C'est par ailleurs vainement que la SCA la Cave des Hautes Côtes critique le jugement entrepris en ce qu'il a dit que l'assiette du droit de propriété n'était pas remise en cause par la transformation de la matière d'origine remise par l'exploitant, et a retenu que l'article 3 des statuts de la coopérative, qui énonce que 'les produits apportés par les associés coopérateurs au titre de l'engagement d'activité prévu au 1° du premier paragraphe de l'article 8 ci-dessous font l'objet d'un transfert de propriété au bénéfice de

la coopérative' ne saurait s'appliquer à une livraison de produits viticoles ordonnée par décision judiciaire. D'une part, en effet, le vin doit être considéré comme la manifestation en nature des livraisons de raisins effectuées par les viticulteurs. D'autre part, l'apport qui n'est pas volontaire, mais contraint par l'autorité d'une décision judiciaire n'est susceptible d'entraîner les effets prévus à l'article 3 des statuts qu'une fois la décision de justice devenue définitive.

Sur les dommages-intérêts

La société Vignobles des Mouchottes ne pouvant en définitive prétendre à la restitution des vins, elle est mal fondée à réclamer l'indemnisation d'un préjudice correspondant à la perte du prix qu'elle aurait pu percevoir de leur commercialisation.

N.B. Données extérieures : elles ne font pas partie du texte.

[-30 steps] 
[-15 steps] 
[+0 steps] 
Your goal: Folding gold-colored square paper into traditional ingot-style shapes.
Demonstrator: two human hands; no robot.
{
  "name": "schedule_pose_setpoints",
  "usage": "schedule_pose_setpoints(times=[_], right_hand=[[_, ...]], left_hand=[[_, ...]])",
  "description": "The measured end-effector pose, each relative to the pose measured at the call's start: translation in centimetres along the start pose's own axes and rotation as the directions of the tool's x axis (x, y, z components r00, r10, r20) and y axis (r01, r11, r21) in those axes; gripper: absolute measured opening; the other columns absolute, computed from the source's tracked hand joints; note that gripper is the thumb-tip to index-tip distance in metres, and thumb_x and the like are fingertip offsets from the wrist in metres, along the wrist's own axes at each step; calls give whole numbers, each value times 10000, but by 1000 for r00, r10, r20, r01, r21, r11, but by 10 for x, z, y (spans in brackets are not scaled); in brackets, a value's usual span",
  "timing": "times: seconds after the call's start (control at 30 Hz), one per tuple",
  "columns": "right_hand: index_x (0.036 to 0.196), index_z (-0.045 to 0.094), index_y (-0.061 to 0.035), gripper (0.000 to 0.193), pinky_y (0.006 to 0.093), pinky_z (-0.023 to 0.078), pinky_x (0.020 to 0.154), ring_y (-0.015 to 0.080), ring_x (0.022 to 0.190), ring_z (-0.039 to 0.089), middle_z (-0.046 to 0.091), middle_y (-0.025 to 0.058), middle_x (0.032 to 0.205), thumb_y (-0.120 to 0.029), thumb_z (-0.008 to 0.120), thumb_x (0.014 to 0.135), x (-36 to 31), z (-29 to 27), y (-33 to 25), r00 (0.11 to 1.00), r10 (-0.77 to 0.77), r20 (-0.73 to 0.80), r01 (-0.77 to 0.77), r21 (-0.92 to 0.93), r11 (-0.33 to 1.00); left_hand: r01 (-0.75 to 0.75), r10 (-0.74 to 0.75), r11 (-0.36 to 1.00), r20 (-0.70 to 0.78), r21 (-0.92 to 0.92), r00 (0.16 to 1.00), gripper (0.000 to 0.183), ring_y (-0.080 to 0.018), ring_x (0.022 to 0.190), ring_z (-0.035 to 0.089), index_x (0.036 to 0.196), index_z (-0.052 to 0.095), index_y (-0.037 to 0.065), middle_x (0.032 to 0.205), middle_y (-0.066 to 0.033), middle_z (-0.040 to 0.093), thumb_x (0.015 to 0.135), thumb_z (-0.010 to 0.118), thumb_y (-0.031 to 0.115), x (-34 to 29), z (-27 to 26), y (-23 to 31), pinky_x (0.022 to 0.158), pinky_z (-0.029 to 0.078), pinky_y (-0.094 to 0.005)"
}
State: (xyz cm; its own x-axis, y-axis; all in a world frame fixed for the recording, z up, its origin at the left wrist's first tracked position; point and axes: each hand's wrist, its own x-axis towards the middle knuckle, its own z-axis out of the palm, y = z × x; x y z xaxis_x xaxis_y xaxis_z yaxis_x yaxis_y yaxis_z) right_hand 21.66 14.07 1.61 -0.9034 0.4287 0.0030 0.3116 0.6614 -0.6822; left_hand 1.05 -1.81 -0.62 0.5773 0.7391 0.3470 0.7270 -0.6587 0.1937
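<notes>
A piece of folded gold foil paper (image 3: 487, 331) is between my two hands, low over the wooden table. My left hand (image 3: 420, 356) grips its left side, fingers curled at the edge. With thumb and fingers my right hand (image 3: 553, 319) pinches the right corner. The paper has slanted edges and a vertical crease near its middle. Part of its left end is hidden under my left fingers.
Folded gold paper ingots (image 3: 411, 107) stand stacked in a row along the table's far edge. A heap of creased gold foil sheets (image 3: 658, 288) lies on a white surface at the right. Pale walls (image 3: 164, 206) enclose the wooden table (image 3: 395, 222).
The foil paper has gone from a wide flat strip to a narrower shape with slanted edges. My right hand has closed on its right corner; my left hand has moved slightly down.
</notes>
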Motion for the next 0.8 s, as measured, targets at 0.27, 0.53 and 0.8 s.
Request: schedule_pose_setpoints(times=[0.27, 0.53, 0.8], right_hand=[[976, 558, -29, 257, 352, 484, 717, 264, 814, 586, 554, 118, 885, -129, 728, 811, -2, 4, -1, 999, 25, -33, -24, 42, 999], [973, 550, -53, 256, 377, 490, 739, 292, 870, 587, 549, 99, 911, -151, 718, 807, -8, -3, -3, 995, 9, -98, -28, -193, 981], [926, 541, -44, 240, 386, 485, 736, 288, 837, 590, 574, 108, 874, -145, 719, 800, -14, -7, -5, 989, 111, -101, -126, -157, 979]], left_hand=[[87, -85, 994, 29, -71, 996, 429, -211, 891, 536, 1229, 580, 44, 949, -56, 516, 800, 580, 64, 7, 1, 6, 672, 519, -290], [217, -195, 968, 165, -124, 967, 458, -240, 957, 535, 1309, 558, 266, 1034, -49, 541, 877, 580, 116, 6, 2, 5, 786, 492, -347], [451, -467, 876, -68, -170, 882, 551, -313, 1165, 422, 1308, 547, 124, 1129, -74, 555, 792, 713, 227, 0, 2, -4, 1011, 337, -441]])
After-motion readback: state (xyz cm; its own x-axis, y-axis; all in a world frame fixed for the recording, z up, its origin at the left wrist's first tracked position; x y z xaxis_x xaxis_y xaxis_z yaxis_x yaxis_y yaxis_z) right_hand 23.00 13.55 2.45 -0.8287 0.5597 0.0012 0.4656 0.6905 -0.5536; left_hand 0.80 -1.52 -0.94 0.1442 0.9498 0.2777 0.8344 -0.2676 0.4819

La confirmation s'impose également s'agissant du rejet de la demande de dommages et intérêts pour résistance à l'arrêt de la cour d'appel de Dijon du 21 février 2019. En effet, même à considérer que la procédure d’exécution ait été régulière, il n'en demeure pas moins qu'au regard de la décision intervenue au fond, la résistance opposée par la SCA la Cave des Hautes Côtes n'a en réalité pas causé de préjudice indemnisable à la société Vignobles des Mouchottes, puisqu'elle ne pouvait au final pas prétendre à la restitution des vins, et, à supposer que la saisie-appréhension ait été exécutée, se serait à son tour trouvée contrainte de les restituer.

Sur les autres dispositions

Le jugement entrepris sera confirmé s'agissant des frais irrépétibles et des dépens.

Il n'est pas inéquitable de laisser aux parties la charge des dépens qu'elles ont engagés pour défendre à hauteur d'appel.

Il y a lieu d'ordonner l'emploi des dépens en frais privilégiés de la procédure collective de la société Vignobles des Mouchottes.

Par ces motifs

Statuant en audience publique et par arrêt réputé contradictoire,

Déclare irrecevables les demandes suivantes, formulées par la SCA la Cave des Hautes Côtes dans ses dernières conclusions :

'Prononcer la nullité du commandement aux fins de saisie-appréhension signifié le 29 mars 2019 à la requête de la SAS Vignobles des Mouchottes ainsi que de tous les actes subséquents ; de les dire en tout état de cause sans fondement et sans effet, d'en ordonner la main levée ;

Dire et juger que le procès-verbal de saisie appréhension converti le 2 mai 2019 en un procès-verbal de difficultés ne peut constituer un acte de saisie ;

Dire et juger en conséquence que ledit procès-verbal n'a aucun effet d'indisponibilité au regard de l'article L. 141-2 du code des procédures civiles d’exécution et qu'il n'a pu constituer de plein droit la SCA la Cave des Hautes Côtes gardien de vins alors de plus que la SAS Vignobles des Mouchottes ne justifie d'aucun titre de propriété ;

Dire et juger en conséquence sans fondement et sans effet le procès-verbal de saisie appréhension converti en procès-verbal de difficultés et la sommation subséquente signifiés les 2 et 3 mai 2019 à la SCA la Cave des Hautes Côtes ; d'en ordonner en tout état de cause la main levée ;'

Confirme en toutes ses dispositions le jugement rendu le 26 octobre 2020 par le juge de l’exécution du tribunal judiciaire de Dijon ;

Y ajoutant :

Rejette les demandes formées sur le fondement de l'article 700 du code de procédure civile ;

Ordonne l'emploi des dépens en frais privilégiés de la procédure collective de la société Vignobles des Mouchottes.